Mexico has - or at least says it has - a democracy, too. Better experts than I can judge whether Mexico`s democracy is better or worse than ours. But I don´t understand why Subcomandante Marcos doesn´t just run for office. Last night former Kevin Johnson, former Phoenix Suns point guard and now mayor of Sacramento, was on the Colbert Report. He said he decided to run for mayor because, well, there were a lot of problems in Sacramento and he believed he could do a better job than the current mayor. So he ran. And he won. He makes it sound so simple! But of course, in real life it´s not so simple. And yet...and yet, it is, isn´t it? Obama built an organization, and through a lot of hard work by a lot of people he won election to the highest office in our land. Now he has a chance to make some real changes. Not the chance to fix everything, but certainly the chance to make some real changes.
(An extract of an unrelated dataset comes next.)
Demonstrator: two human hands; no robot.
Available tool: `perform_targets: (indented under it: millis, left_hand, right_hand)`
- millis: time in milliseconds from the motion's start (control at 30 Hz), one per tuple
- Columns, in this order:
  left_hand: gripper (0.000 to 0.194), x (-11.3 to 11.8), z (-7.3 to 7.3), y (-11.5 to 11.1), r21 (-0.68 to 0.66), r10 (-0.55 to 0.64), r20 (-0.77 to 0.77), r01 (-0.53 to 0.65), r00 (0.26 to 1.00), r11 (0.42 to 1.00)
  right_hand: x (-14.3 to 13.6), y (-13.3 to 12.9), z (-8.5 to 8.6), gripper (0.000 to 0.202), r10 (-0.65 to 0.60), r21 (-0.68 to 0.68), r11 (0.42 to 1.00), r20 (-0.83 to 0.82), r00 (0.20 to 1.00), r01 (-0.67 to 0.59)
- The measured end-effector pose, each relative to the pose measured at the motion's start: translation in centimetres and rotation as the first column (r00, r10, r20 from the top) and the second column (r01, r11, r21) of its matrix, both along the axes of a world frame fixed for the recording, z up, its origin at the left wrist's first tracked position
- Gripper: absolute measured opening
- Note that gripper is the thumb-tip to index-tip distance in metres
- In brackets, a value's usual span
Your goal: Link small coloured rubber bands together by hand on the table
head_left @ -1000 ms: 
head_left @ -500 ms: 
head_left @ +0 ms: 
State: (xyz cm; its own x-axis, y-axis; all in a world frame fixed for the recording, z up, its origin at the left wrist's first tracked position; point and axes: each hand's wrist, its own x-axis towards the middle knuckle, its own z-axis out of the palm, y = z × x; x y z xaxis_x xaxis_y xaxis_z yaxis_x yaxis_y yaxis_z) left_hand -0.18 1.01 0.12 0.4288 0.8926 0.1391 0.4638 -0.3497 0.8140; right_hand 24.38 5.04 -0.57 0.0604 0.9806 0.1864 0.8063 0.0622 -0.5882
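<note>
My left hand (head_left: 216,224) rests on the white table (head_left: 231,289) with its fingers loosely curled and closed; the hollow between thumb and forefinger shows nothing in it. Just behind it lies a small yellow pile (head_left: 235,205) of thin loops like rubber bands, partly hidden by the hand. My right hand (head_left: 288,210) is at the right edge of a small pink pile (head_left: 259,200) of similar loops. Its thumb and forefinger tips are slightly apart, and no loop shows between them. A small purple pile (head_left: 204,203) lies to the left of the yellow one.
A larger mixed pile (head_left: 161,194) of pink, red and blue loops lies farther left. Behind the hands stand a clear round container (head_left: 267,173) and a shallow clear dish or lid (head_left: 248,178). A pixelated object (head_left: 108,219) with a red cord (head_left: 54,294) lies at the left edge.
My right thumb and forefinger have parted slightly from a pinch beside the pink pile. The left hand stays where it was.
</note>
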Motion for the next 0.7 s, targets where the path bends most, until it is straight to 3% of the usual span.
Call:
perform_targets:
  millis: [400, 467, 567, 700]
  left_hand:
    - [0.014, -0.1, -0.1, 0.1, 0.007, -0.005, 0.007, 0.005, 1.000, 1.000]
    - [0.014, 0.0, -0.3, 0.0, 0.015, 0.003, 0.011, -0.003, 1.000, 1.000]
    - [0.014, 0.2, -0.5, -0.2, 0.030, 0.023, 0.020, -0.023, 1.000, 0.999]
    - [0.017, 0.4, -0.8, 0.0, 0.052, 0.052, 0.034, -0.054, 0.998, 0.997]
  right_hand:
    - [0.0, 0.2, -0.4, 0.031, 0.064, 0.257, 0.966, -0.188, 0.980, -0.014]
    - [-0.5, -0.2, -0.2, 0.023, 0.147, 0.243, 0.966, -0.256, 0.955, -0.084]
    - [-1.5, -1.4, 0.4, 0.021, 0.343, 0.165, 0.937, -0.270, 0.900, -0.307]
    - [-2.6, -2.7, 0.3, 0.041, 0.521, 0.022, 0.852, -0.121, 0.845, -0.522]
Why not do the same, Marcos?

I continue to wrestle with this problem. But I know it´s not so simple, too. I know context matters. I know the situation in Chiapas is not the same as that of Chicago. People struggle for change in both places, but they face different opposition. Context matters.

In December 1997, nearly four years after the Zapatista uprising, there was a massacre in the village of Acteal in Chiapas. The community had a reputation for being sympathetic to the Zapatistas. In retribution for this sympathetic attitude, paramilitary groups - whom the government knew existed and still refuses to prosecute - attacked Acteal, killing not just men and women but young children and pregnant women. Click on this link and look just at the ages of the people killed. What army could do something like this? Is it any wonder that when thins like this happen people hate their government and sympathize with Zapatistas? In the face of horrors like this, what else can we do but sit in stunned silence, full of grief, anger, and, worst of all, helplessness?
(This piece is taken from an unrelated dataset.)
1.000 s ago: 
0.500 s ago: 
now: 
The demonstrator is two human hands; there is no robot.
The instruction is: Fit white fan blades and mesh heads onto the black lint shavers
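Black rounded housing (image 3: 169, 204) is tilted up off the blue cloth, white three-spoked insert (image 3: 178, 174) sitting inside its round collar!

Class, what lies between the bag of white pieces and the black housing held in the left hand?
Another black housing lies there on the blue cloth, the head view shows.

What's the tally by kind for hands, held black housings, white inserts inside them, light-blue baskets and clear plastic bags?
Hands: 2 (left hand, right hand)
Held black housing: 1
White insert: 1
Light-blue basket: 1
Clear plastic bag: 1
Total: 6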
Next week we go to Chiapas. We will visit Acteal. We will hear the stories of the people. And we hope, we pray, we fervently hope and pray that we might begin to discern the role of the people of God in a world like this.

We ask your prayers, too.


Stan Duncan said...

Excellent blog. I'll continue to read your posts.
Thanks for the information on Rosario Catellanos´ novel. I wasn't aware of it. I have, however, read the People's Church. We met Ruiz some years ago when I was leading a delegation in Chiapas and he was back for a special event and celebrating the Eucharist.
Have you Read John Womack's Rebellion in Chiapas? Mainly a collection of readings, but with a fine (and detailed) introduction.

I also very much appreciated your observation that Tsotsil and others in Chiapas are being forced to give up their own ancient language in order to survive within their own homeland. Reminds me of the Native American Indians in the US who were considered foreign because they were unable to speak English.
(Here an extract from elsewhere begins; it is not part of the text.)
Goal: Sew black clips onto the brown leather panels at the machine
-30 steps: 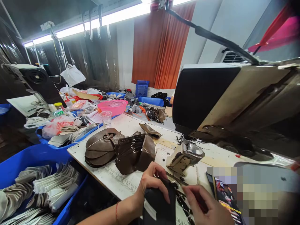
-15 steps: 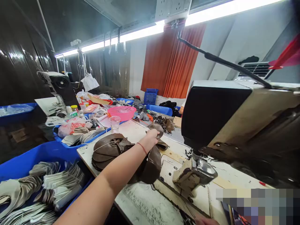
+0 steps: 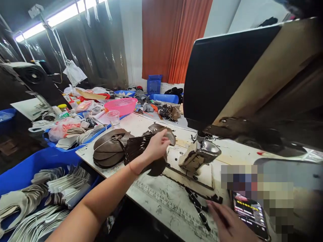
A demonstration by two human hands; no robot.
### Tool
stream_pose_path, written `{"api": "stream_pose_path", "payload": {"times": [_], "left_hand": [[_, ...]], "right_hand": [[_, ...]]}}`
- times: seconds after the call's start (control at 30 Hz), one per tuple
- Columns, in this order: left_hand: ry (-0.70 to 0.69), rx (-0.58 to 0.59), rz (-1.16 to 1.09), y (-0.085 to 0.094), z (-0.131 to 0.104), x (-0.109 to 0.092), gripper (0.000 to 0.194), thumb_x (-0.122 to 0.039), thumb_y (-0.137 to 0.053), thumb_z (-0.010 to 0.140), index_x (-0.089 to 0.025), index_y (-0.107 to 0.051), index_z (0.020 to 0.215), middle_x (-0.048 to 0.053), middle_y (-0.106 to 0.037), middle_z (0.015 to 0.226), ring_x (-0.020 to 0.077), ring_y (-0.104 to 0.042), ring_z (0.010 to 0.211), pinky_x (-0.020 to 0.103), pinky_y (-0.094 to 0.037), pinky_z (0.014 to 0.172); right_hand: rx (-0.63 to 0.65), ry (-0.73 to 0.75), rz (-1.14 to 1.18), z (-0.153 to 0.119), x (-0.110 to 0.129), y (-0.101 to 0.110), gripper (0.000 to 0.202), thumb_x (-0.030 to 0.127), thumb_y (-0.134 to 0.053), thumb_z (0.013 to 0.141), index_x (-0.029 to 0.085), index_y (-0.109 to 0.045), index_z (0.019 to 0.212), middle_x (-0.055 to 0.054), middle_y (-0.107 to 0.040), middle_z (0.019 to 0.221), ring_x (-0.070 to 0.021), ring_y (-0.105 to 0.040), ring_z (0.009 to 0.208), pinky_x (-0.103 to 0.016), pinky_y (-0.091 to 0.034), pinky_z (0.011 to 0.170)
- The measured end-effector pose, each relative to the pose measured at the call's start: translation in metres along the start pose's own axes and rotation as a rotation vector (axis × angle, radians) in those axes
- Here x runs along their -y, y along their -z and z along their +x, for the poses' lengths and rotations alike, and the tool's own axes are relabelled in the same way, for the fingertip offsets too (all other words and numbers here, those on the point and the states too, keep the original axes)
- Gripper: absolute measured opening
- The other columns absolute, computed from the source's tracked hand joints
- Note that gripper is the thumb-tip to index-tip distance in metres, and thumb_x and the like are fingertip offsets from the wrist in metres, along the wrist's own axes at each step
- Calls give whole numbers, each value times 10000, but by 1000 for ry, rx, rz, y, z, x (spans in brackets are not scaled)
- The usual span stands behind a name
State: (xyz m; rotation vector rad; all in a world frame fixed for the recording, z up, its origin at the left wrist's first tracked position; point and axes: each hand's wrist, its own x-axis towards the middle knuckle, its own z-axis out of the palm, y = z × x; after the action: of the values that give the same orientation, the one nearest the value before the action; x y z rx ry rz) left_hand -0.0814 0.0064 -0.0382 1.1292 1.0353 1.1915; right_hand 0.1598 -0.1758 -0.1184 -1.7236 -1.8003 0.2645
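Observation:
My left hand is pinched on a dark brown leather piece, held just above a stack of similar pieces. That brown leather stack is partly tied with a light cord and fans out across the table beneath my wrist. To the right of it stands the sewing machine's metal post, below the large dark machine head. Low in the view, my right hand has its fingers stretched toward thin black straps with buckles; whether the fingertips touch them is unclear.
A phone with a lit screen lies right of my right hand. Blue bins with stacked pale pieces stand at the left. Behind the stack are a clear plastic cup, a pink basket and brown strapped pieces.
The view has tilted downward. My left hand has come back toward me with the leather piece still in it. My right hand has moved further into view beside the black straps.

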Motion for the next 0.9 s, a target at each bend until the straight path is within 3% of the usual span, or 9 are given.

And finally, I agree with you about Marcos and "the Other Campaign." Just as Nader did here, that protest campaign threw the election, and just as here it ushered in a very, very, right wing reactionary administration. Marcos is unrepentant, but the people he claims to speak for are suffering.

I'm leading a faith-based delegation to Chiapas in January. Keep in touch. I'll continue to watch for your posts.


Stan Duncan

Mike and Beth said...

Thank you, Matt, for thinking,for writing, for caring. You both remain in our prayers.

From Michigan with Love said...

A classic...How'd you get to be my friend!?!?! You are way smarter than I. :-) Praying always...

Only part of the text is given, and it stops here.